However, striking patterns emerge when we decompose aggregation avoidance into the effect of amino acid composition (with hydrophobic amino acids making aggregation more likely) and the effect of the exact order of a given set of amino acids. The contribution of amino acid composition alone can be assessed by scrambling the order of the amino acids (Figure 3, top), revealing that young genes make greater use of amino acid composition to avoid aggregation. The pattern is mirrored by other measurements of the hydrophobicity of the amino acid composition [Figure 3, middle panels on the fraction of hydrophobic residues and on ISD, the latter previously reported by Wilson et al. (2017)], with an increase in hydrophobicity taking place over ∼200–400 MY. Previously reported differences in the aggregation propensity (Tartaglia et al. 2005) and hydrophobicity (Mannige et al. 2012) of proteomes from different organisms might therefore be accounted for by systematic variation among species in the composition of old vs. young genes; in our analysis, all proteins were taken from the same mouse species, removing this confounding factor. Analyses focused on a set of ancestral reconstructed sites also find a trend of recently increasing hydrophobicity in drosophilid genomes (Yampolsky and Bouzinier 2010) that is ongoing even for ancient gene families (Yampolsky et al. 2017), although these data are subject to the bias of observing slightly deleterious substitutions more often than the reverse (Hurst et al. 2006; McDonald 2006).
The contribution of amino acid ordering alone, independent from amino acid composition, can be assessed as the difference between the aggregation propensity of the actual protein and that of a scrambled version of the protein. We expected real proteins to be less aggregation-prone than their scrambled controls (Buck et al. 2013) and confirmed this for the very oldest proteins (Figure 4, orange confidence intervals for genes shared with prokaryotes lie below 0). But surprisingly, the opposite was true for young genes (Figure 4, orange values for phylostrata from Metazoa onward lie above 0). In other words, they are more aggregation-prone than would be expected from their amino acid composition alone.
One possible source of increased aggregation propensity is if young genes, struggling to achieve any kind of fold at all given their low hydrophobicity (Dill 1990), cluster their few hydrophobic amino acid residues closer together along the sequence. Such clustering could allow proteins to evolve small, foldable, potentially functional domains within an otherwise disordered sequence (Uversky et al. 2000). Alternatively, and still more primitively, very highly localized clustering could produce short peptide motifs that cannot fold independently but acquire structure conditionally through binding or oligomerization (Gunasekaran et al. 2004; Davey et al. 2012). Hydrophobic clustering also increases the danger of aggregation (Monsellier et al. 2007); indeed, there is significant congruence between mutations that increase the stability of a fold and those that increase the stability of the aggregated or otherwise misfolded form (Sánchez et al. 2006).

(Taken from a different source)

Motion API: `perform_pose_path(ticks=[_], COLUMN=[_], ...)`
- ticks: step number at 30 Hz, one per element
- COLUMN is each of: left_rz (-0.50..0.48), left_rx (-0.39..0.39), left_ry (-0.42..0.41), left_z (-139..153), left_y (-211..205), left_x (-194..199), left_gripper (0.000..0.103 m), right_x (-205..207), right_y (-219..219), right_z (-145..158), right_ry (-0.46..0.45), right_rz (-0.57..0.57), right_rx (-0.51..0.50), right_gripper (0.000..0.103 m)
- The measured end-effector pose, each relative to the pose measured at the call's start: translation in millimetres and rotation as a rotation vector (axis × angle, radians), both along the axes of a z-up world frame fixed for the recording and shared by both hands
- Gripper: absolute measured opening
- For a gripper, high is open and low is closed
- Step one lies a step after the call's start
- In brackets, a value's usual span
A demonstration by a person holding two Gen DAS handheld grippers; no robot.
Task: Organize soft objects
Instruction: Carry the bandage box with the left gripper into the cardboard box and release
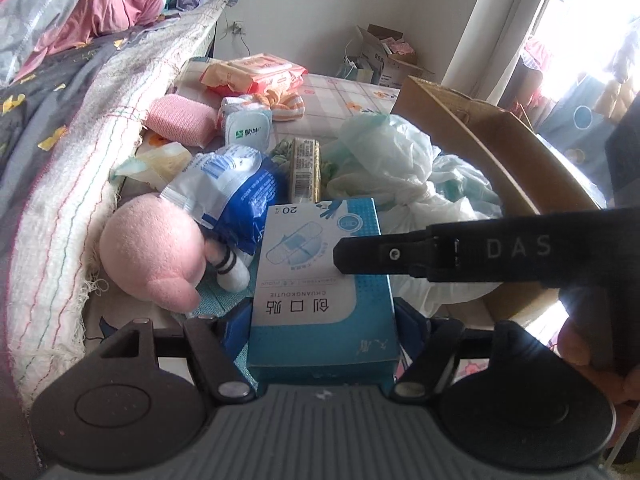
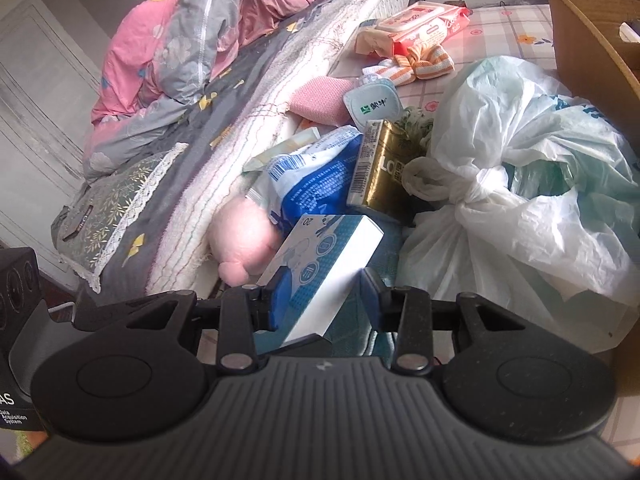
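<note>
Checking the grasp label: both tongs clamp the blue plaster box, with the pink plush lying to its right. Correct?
Not quite. In the left wrist view the plush lies left of the box, not right. Both the left tongs and right tongs do clamp it.

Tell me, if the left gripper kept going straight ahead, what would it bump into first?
Probably the gold packet. It lies just past the far end of the blue box between the left gripper pads, though depth is hard to judge.

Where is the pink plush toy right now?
The round pink plush toy lies on the bed against the white knitted blanket's edge, left of the blue-and-white cardboard box, partly under a blue-and-white plastic packet.
</note>
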State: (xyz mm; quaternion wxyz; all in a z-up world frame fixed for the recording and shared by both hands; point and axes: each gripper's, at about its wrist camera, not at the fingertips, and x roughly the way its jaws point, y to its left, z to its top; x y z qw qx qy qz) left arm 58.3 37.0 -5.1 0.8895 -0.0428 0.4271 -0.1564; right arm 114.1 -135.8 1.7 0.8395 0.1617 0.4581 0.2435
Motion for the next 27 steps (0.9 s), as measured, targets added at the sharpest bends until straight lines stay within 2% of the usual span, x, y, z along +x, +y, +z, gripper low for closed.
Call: perform_pose_path(ticks=[4,7,10,13,19,23,27], left_rz=[-0.020,-0.057,-0.111,-0.175,-0.293,-0.327,-0.332], left_rx=[0.020,0.023,0.023,0.021,0.034,0.077,0.111], left_ry=[-0.087,-0.132,-0.163,-0.174,-0.139,-0.098,-0.049], left_z=[31,55,75,87,78,60,39], left_y=[-14,-35,-68,-107,-198,-249,-282], left_x=[-3,9,33,62,134,176,214], left_gripper=[0.073,0.073,0.073,0.072,0.072,0.072,0.073], right_x=[-9,-10,-1,17,76,125,174], right_y=[-14,-33,-69,-114,-218,-278,-317], right_z=[29,54,75,86,80,56,28], right_ry=[-0.073,-0.147,-0.192,-0.194,-0.113,-0.013,0.076], right_rz=[-0.012,-0.034,-0.085,-0.150,-0.269,-0.310,-0.318], right_rx=[0.038,0.043,0.068,0.101,0.142,0.162,0.169], right_gripper=[0.037,0.037,0.038,0.038,0.038,0.038,0.038])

We find that young genes do show hydrophobic clustering, while very old genes show interspersion of hydrophobic amino acid residues (Figure 5), and that this accounts for much of the excess aggregation propensity of young genes relative to scrambled controls (Figure 4 blue points are closer to zero than orange points). Previous reports have suggested that the danger of aggregation selects against hydrophobic clustering (Monsellier et al. 2007). In other words, among consecutive blocks of amino acids, the variance in hydrophobicity is lower than the mean, i.e., the index of dispersion is <1 in proteins overall (Irbäck et al. 1996; Schwartz et al. 2001) and in the core of protein folds (Patki et al. 2006). In the present analysis, this holds true only for old, highly evolved proteins. Younger proteins not only appear less evolutionarily constrained to intersperse polar and hydrophobic residues, but to the contrary, their hydrophobic residues show excess concentration near one another along the sequence, increasing aggregation propensity. Our results are extremely robust when we control for protein length, evolutionary rate, and expression level (Figure S1). Similar results, albeit not extending quite as far back in time, are found using the normalized mean length of runs of hydrophobic amino acids FLIMVW (Figure S2) as by using the more sophisticated published metric of the degree to which these amino acids are clustered (Irbäck et al. 1996; Irbäck and Sandelin 2000) shown in Figure 5.
We investigated whether the difference might be explained by differences in the frequencies of transmembrane proteins as a function of gene age. Given limited experimental annotation of transmembrane status, we used TMHMM (Sonnhammer et al. 1998; Krogh et al. 2001) to predict transmembrane status on the basis of protein sequence. Predicted transmembrane sequences had higher clustering (effect size of 0.16 in transformed space corresponds for example to clustering values of 1.18 vs. 1 as a function of transmembrane status in the linear model, different with P < 0.0001). But correcting for this slightly strengthened rather than weakened the trend in clustering (Figure S1).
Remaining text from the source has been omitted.